> [Task description]: Once you find the line that contains "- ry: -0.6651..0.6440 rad", transcribe it and each line after it through the end of the listing, exactly as written.

═════ Provided material ═════

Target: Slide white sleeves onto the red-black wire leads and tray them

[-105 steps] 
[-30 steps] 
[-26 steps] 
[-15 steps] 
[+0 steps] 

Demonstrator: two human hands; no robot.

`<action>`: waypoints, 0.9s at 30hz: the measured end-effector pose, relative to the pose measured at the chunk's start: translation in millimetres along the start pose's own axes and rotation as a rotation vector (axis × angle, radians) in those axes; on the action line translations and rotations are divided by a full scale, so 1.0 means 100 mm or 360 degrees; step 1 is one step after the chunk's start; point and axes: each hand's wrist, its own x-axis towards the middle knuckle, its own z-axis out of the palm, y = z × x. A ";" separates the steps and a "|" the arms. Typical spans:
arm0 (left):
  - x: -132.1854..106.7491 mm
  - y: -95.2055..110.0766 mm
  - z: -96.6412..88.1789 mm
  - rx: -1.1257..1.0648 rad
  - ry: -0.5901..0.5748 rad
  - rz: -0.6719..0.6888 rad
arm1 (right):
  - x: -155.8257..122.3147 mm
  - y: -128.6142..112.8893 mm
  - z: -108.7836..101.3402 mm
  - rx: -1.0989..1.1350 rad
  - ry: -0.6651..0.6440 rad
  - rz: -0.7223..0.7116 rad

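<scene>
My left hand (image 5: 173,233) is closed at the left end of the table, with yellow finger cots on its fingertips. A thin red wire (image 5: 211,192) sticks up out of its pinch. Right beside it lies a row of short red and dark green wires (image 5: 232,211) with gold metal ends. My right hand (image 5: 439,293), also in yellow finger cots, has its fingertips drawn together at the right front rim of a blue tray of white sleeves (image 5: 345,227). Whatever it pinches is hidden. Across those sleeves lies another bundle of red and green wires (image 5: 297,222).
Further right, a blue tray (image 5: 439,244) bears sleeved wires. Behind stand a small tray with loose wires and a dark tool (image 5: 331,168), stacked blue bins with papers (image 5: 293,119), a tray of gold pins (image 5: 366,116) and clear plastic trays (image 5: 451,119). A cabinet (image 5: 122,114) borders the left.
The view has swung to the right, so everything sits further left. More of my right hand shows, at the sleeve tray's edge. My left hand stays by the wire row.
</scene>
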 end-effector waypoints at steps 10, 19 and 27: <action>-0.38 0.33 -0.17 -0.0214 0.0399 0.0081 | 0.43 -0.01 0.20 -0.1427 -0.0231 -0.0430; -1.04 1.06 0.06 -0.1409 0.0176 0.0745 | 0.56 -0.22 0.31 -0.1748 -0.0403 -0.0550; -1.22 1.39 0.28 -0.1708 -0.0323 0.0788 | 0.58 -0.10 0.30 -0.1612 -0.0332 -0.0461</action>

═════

> [Result for this exercise]:
  - ry: -0.6651..0.6440 rad
  - rz: -0.7223..0.7116 rad

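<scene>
My left hand (image 5: 173,233) is closed at the left end of the table, with yellow finger cots on its fingertips. A thin red wire (image 5: 211,192) sticks up out of its pinch. Right beside it lies a row of short red and dark green wires (image 5: 232,211) with gold metal ends. My right hand (image 5: 439,293), also in yellow finger cots, has its fingertips drawn together at the right front rim of a blue tray of white sleeves (image 5: 345,227). Whatever it pinches is hidden. Across those sleeves lies another bundle of red and green wires (image 5: 297,222).
Further right, a blue tray (image 5: 439,244) bears sleeved wires. Behind stand a small tray with loose wires and a dark tool (image 5: 331,168), stacked blue bins with papers (image 5: 293,119), a tray of gold pins (image 5: 366,116) and clear plastic trays (image 5: 451,119). A cabinet (image 5: 122,114) borders the left.
The view has swung to the right, so everything sits further left. More of my right hand shows, at the sleeve tray's edge. My left hand stays by the wire row.
</scene>
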 end-effector waypoints at steps 10, 19 and 27: <action>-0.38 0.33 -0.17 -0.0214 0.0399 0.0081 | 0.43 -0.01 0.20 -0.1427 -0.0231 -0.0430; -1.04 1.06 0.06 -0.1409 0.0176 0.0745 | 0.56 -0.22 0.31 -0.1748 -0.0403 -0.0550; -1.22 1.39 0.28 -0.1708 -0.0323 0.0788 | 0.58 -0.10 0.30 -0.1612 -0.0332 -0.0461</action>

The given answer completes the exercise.